Wczytywanie...

Głównym inwestorem Elektrowni Północ jest grupa Kulczyk Investments.

Przedsięwzięcia biznesowe rodu Kulczyków dotyczą wielu sektorów gospodarki – od handlu nieruchomościami po budowę autostrad. Jednak sercem tego imperium jest przemysł wydobywczy, w tym poszukiwania paliw kopalnych: ropy naftowej, gazu ziemnego i łupkowego. Grupa inwestuje w produkcję brudnej energii na całym świecie, a jej liczne inwestycje budzą coraz większe kontrowersje i sprzeciw społeczny.

Dotyczy to przede wszystkim projektów związanych z wydobyciem kopalin. Jaskrawym przykładem działań dewastujących środowisko jest wydobycie gazu łupkowego w Tunezji przez należącą do rodziny Kulczyków firmę Serinus Energy. Projekt ten spotkał się z szerokim sprzeciwem lokalnych mieszkańców i organizacji społecznych, które podkreślają, że wydobycie gazu łupkowego, które wymaga zużycia gigantycznych ilości wody obciążonej groźnymi chemikaliami, będzie katastrofalne dla pustynnego regionu zmagającego się z ciągłym niedoborem wody, a skały, w których kryje się gaz, są radioaktywne.
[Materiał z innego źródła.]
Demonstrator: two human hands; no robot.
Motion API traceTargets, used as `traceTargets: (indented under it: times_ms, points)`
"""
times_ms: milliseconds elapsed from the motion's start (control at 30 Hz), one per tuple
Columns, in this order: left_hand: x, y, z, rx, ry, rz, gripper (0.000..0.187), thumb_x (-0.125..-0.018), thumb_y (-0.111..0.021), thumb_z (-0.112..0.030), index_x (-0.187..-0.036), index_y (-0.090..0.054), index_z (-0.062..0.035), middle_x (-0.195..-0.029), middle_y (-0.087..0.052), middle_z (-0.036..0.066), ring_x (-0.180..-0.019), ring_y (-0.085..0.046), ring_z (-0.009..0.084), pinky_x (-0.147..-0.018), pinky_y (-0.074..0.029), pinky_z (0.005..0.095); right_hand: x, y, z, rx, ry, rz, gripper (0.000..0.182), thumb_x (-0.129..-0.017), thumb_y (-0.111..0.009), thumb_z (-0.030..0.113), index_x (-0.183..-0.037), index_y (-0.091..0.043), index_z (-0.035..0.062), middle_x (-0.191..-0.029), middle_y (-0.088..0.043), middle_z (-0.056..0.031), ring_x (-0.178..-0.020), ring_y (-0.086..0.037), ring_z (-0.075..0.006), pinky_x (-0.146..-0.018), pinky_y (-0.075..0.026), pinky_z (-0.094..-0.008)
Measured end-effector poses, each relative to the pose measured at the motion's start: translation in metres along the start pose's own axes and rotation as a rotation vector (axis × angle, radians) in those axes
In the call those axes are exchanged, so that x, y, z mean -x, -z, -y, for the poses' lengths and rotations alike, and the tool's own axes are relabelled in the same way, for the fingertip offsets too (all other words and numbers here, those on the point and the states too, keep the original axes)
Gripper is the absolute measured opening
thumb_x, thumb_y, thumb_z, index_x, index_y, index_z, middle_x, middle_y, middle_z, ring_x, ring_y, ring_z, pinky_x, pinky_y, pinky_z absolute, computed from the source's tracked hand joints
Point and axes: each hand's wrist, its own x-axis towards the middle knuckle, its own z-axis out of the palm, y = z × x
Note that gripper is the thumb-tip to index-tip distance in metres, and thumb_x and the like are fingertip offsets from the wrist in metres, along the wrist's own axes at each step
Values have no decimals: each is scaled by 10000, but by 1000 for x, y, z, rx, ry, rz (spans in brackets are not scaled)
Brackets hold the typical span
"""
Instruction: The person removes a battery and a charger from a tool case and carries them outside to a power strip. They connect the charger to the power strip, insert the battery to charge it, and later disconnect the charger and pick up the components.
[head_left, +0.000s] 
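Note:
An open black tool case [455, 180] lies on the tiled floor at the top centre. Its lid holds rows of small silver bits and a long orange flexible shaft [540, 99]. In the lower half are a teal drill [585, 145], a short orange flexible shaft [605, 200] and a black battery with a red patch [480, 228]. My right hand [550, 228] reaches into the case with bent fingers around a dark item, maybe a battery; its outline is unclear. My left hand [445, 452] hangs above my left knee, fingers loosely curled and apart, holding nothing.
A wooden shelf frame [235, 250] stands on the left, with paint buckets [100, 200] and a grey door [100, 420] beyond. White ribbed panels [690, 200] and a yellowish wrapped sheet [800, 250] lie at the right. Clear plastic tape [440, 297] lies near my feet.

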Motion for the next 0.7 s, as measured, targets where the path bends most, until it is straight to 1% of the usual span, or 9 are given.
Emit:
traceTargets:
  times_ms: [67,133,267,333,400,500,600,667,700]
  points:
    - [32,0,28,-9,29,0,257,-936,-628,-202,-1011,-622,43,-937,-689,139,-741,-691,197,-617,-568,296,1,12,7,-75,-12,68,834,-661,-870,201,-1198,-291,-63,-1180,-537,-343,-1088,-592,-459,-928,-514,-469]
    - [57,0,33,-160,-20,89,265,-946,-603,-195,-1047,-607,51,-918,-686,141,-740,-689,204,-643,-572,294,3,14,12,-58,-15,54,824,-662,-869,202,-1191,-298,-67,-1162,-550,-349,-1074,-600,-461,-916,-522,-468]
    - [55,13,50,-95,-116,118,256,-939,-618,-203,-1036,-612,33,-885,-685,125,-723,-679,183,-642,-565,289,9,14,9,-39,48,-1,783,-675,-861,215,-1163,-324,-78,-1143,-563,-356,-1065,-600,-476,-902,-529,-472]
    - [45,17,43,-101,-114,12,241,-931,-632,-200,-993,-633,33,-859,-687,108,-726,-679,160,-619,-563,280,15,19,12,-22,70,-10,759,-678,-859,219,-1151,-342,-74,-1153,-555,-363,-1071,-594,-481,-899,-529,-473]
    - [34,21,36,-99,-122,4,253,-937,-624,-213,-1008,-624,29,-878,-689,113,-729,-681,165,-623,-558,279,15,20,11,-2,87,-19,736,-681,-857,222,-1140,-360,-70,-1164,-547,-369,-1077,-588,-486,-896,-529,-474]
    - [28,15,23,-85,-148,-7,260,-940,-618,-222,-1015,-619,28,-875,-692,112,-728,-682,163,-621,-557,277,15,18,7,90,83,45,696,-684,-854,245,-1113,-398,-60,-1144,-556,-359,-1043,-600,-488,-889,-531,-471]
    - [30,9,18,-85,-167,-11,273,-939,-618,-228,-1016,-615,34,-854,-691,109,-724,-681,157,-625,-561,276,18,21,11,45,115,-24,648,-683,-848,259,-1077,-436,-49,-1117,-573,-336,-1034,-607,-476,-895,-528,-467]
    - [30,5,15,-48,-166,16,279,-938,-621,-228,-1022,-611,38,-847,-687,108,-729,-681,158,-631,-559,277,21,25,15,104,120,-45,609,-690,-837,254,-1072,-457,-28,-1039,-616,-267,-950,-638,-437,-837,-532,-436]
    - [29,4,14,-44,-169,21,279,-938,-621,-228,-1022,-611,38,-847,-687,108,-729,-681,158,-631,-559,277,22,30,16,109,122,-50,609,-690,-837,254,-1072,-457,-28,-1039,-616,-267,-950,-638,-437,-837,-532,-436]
Podczas procesu wydobycia radioaktywne cząsteczki mieszają się z płynem szczelinującym i wraz z odwierconym błotem są wynoszone na powierzchnię. Międzynarodowa organizacja Bankwatch Network monitorująca tę sprawę podkreśla, że przedstawienie tego projektu przez inwestora jako mającego znikomy wpływ na ludzi i środowisko jest kłamstwem, a sprzeciw społeczności lokalnej został całkowicie zignorowany. Podobieństwa między tą sprawą a procesem inwestycyjnym Elektrowni Północ są uderzające.

Liczne podejrzenia budzą także kwestie finansowe, takie jak pożyczki udzielone firmom rodu Kulczyków przez Europejski Bank Odbudowy i Rozwoju, którego były dyrektor zasiada obecnie w Radzie Doradców Kulczyk Investments. Krytykowany jest także fakt rejestrowania przedsięwzięć grupy w rajach podatkowych.
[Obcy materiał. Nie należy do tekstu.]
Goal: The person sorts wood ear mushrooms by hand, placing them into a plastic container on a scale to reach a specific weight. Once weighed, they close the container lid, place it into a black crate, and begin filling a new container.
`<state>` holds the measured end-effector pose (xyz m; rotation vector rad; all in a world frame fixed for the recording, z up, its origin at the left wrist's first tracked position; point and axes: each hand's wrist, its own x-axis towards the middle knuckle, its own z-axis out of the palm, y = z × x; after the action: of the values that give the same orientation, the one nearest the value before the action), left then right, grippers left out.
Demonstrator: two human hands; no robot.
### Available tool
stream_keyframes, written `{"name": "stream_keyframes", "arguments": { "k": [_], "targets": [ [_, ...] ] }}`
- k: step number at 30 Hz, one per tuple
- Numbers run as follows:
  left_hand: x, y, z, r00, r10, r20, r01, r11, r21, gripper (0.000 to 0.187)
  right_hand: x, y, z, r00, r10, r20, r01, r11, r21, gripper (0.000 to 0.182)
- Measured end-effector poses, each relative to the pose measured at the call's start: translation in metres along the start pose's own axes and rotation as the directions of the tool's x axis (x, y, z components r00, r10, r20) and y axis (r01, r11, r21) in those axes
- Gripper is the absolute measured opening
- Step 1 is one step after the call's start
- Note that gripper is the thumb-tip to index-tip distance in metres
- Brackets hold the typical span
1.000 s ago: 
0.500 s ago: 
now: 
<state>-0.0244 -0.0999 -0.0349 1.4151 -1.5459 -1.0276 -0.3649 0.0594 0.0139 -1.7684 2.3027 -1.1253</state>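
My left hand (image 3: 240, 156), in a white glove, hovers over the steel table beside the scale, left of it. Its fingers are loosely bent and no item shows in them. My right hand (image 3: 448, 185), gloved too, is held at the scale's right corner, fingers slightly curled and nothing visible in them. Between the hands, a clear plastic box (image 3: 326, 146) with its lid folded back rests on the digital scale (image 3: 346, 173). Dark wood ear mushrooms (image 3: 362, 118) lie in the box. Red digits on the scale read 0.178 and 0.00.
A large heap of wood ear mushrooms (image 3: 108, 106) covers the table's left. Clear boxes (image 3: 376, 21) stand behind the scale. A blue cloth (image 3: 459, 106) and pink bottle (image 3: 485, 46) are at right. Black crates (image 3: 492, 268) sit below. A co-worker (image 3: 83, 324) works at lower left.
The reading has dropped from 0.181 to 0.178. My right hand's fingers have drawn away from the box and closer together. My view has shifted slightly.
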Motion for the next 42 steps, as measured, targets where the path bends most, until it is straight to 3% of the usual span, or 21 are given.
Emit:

Głównym pomysłodawcą budowy Elektrowni Północ był nieżyjący już najbogatszy Polak, założyciel finansowego imperium – Jan Kulczyk. Podczas wielu lat działalności milioner robił wszystko, by podtrzymywać wizerunek filantropa i świadomego obrońcy przyrody. Biznesmen wielokrotnie deklarował głębokie zaangażowanie w kwestie środowiskowe. „Mamy wybór. Jeśli dzisiaj nie zaczniemy eliminować źródeł globalnych zagrożeń środowiskowych, to jutro one wyeliminują nas” – powiedział.

Biorąc pod uwagę jego niszczycielską działalność biznesową, trudno uwierzyć, że Jan Kulczyk był także Przewodniczącym Rady Dyrektorów Green Cross International – uznanej międzynarodowej organizacji zajmującej się bezpieczeństwem ekologicznym. Za jej główny cel wyznaczył „działania dla sprostania największym współczesnym wyzwaniom dla polepszenia stanu planety oraz jej mieszkańców: ochronę bioróżnorodności, przeciwdziałanie zmianom klimatu oraz działania na rzecz zmian obecnego modelu konsumpcji i produkcji, by przeciwdziałać ubóstwu i promować społeczny i ekonomiczny rozwój”. Był on równocześnie członkiem Climate Change Task Force – grupy skupiającej światowej sławy specjalistów do spraw zmian klimatu, w tym noblistów i ekspertów IPCC. W dobie katastrofalnych zmian klimatu inwestycje w paliwa kopalne, w tym budowa nowej elektrowni węglowej na Pomorzu, stoją w jawnej sprzeczności z działaniami obu tych szanowanych instytucji oraz podważają ich wiarygodność.

Zaangażowanie Jana Kulczyka w projekty niszczące środowisko budziły powszechne oburzenie. W 2014 roku przedstawiciele społeczeństwa przekazali inwestorowi petycję podpisaną przez ponad 8 000 osób, które domagały się wprowadzenia w czyn prośrodowiskowych deklaracji – rezygnacji z budowy Elektrowni Północ i zaangażowania środków finansowych w inwestycje oparte na energii przyjaznej dla ludzi i klimatu. Petycję wręczył Pinokio – symbol jaskrawego rozdźwięku między działaniami i deklaracjami biznesmena. Petycja nie doczekała się żadnej odpowiedzi.

Czy nowe kierownictwo imperium finansowego podejmie hasła, które głosił, choć nie realizował, Jan Kulczyk? Czy przyczyni się do ich urzeczywistnienia poprzez uczynienie z Kulczyk Investements firmy prawdziwie odpowiedzialnej za ludzi i środowisko? Pierwszym krokiem ku ochronie planety i jej mieszkańców, którą postulował milioner, mogłyby być inwestycje w nowoczesne technologie zapewniające zrównoważony rozwój oraz rezygnacja ze szkodliwych projektów, takich jak budowa Elektrowni Północ. Byłby to największy pomnik dla zmarłego.